Beneath this line is the data. Output exactly the lines from the line with "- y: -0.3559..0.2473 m" to the line with "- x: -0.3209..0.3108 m", both ends included, and nothing more.

* * *

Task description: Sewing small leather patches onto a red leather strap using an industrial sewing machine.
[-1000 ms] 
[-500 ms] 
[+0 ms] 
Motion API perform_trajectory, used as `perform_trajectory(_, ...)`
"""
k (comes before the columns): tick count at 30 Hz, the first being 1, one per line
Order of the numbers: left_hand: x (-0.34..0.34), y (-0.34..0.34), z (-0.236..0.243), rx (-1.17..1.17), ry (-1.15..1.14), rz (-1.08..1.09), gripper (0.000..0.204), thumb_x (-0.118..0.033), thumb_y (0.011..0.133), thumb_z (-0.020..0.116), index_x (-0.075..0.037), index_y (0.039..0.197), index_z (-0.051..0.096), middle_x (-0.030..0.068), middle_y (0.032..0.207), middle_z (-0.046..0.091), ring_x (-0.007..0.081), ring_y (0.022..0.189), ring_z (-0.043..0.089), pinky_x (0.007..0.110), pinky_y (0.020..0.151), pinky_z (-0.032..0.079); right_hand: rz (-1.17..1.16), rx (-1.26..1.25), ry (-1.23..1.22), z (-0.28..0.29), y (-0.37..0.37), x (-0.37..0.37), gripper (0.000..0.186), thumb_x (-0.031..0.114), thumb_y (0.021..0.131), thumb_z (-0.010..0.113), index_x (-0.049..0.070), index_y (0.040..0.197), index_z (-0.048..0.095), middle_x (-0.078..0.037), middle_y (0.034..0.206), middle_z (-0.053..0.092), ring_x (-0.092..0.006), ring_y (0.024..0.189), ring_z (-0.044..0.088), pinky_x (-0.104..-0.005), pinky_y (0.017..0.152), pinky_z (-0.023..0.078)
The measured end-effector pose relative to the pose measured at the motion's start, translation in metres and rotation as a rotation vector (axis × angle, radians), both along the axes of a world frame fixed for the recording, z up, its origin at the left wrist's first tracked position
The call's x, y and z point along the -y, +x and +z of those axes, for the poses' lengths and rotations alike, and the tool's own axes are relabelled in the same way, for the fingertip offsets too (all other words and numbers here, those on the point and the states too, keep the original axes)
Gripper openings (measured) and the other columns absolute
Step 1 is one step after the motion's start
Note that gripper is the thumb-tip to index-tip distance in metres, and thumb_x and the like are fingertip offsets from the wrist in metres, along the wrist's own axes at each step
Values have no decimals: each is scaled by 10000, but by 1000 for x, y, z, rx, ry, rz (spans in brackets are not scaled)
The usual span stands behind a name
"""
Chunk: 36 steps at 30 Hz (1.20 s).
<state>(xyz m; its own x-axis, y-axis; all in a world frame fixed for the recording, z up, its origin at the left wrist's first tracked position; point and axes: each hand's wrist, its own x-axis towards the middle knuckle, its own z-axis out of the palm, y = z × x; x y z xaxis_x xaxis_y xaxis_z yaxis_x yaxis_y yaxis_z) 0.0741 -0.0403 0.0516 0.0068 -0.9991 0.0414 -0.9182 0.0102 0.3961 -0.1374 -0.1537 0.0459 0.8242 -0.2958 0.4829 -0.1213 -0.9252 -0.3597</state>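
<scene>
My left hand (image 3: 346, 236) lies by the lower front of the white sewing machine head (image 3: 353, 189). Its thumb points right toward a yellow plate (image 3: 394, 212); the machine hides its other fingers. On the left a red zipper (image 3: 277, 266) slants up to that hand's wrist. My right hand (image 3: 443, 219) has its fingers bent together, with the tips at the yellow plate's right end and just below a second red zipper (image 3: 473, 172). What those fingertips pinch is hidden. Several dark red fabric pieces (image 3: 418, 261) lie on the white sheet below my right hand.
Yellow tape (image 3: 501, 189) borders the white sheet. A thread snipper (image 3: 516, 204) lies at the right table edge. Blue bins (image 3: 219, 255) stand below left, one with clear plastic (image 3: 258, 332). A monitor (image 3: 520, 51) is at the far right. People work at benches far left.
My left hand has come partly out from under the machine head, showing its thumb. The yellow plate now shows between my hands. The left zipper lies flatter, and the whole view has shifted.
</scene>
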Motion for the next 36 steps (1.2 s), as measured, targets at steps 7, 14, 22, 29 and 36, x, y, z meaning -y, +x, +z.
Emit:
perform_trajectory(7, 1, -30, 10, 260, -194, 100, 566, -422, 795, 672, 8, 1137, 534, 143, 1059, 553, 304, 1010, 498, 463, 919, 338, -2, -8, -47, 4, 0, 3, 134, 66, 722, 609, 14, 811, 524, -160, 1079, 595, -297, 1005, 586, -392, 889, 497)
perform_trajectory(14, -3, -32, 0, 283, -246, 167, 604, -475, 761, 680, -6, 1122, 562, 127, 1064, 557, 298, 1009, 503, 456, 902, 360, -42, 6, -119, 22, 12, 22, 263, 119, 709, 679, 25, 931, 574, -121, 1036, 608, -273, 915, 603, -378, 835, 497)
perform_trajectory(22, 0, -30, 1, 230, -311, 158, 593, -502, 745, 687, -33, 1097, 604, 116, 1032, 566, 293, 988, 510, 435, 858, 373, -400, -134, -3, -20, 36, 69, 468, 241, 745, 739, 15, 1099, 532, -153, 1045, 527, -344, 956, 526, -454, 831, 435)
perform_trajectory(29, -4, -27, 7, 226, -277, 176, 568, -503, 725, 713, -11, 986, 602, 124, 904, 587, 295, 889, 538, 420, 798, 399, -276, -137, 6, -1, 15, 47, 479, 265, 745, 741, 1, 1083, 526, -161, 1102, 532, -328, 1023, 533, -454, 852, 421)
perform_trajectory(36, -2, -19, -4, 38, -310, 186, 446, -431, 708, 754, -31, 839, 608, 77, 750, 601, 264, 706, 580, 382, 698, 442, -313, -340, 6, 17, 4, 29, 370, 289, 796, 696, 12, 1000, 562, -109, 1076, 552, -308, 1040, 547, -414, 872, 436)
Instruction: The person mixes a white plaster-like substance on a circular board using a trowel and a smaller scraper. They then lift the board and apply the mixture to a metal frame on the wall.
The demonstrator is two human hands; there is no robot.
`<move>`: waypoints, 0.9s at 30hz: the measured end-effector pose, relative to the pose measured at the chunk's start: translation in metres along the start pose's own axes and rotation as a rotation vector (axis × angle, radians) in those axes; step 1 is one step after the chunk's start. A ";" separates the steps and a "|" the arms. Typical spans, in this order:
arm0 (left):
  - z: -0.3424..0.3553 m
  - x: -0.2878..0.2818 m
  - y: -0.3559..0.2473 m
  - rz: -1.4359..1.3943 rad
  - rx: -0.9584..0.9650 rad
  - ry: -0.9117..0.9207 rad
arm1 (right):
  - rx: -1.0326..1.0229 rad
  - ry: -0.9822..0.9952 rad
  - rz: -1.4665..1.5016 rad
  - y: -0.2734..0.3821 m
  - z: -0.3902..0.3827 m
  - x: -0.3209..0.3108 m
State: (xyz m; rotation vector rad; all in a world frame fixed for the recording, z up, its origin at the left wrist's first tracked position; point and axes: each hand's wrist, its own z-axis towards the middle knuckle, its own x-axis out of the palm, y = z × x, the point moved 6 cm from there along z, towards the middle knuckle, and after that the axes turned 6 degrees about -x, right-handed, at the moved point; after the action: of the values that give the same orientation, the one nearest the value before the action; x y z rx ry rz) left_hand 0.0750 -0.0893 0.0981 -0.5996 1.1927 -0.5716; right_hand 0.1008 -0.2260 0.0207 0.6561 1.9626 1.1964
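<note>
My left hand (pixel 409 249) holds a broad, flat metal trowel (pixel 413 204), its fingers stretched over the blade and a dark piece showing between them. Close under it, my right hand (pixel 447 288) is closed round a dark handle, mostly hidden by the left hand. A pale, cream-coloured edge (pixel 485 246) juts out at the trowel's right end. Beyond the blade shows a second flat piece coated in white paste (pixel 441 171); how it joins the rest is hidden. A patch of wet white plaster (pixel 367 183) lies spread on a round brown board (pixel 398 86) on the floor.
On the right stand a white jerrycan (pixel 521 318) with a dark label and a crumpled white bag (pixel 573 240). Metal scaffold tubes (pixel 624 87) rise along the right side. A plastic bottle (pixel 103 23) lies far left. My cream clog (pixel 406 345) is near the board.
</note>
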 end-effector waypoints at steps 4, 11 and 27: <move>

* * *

Result:
  - y: -0.3559..0.2473 m
  - rz: -1.4359..1.3943 rad
  - rx: -0.9584..0.9650 rad
  - ry: -0.9117..0.9207 rad
arm1 (right):
  - rx: -1.0326..1.0229 rad
  - ry: -0.9822..0.9952 rad
  - rz: -1.4665..1.5016 rad
  - y: -0.2734..0.3821 m
  - z: -0.3902..0.3827 m
  - x: -0.3209..0.3108 m

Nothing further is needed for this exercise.